SCOTUS Strikes Down Multiple Laws In Same State

Colorado’s recent legal track record tells a more complicated story than the sweeping claim that it has become the “most anti-free speech state in the union.” What it does show, clearly, is a pattern: aggressive legislation on contested social issues, followed by equally aggressive legal challenges that often end up in higher courts.

Start with the cases cited. Masterpiece Cakeshop and 303 Creative both reached the U.S. Supreme Court and resulted in rulings that favored the business owners on First Amendment grounds.

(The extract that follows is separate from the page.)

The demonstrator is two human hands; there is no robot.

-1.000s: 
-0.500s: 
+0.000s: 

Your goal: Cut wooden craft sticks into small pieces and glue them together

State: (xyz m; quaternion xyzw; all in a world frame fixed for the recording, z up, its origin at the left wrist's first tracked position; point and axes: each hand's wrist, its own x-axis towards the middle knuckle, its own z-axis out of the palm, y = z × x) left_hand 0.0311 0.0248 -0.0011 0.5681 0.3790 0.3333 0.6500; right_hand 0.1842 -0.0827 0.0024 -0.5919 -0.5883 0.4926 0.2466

But those decisions were narrow in key ways.

The Court did not eliminate public accommodation laws or broadly redefine anti-discrimination policy—it focused on specific applications, including concerns about compelled speech and, in Masterpiece, how the state handled the case.

The same applies to more recent litigation. Colorado’s regulations around “conversion therapy” have been challenged repeatedly, and while courts have shown skepticism toward certain restrictions framed as speech regulation, the legal landscape remains unsettled. These cases tend to hinge on whether the law regulates conduct (which states have more authority over) or speech (which triggers stricter scrutiny).

The newer measures mentioned—particularly HB 25-1312 and SB 25-276—are where the next round of litigation is likely to concentrate.

The public accommodation update expands how “gender expression” is defined, including chosen names and forms of address. The legal question here is familiar: does requiring businesses to use certain language in specific contexts amount to compelled speech, or is it a permissible extension of anti-discrimination law? Courts have split on similar questions before, which is why appeals are already moving forward.

The e-filing certification requirement for attorneys raises a different set of issues. Conditioning access to a court system on a pledge related to information-sharing with federal immigration authorities could trigger challenges on several grounds: compelled speech, preemption (federal vs. state authority), and possibly interference with legal representation. The ambiguity in how the rule is written—especially around what counts as “assisting” federal enforcement—will likely be central if the policy is challenged.

What’s consistent across all of this is not simply restriction, but friction. Colorado lawmakers pass laws that test constitutional boundaries. Advocacy groups challenge them. Courts—often federal courts—step in and draw lines, sometimes against the state.

That cycle doesn’t neatly support either extreme characterization. It’s not accurate to say Colorado has successfully curtailed broad First Amendment protections—many of its efforts have been limited or overturned. But it’s also not accurate to treat those losses as harmless experiments. Each law still affects real people while it’s in force, and each legal battle requires time, money, and judicial intervention to resolve.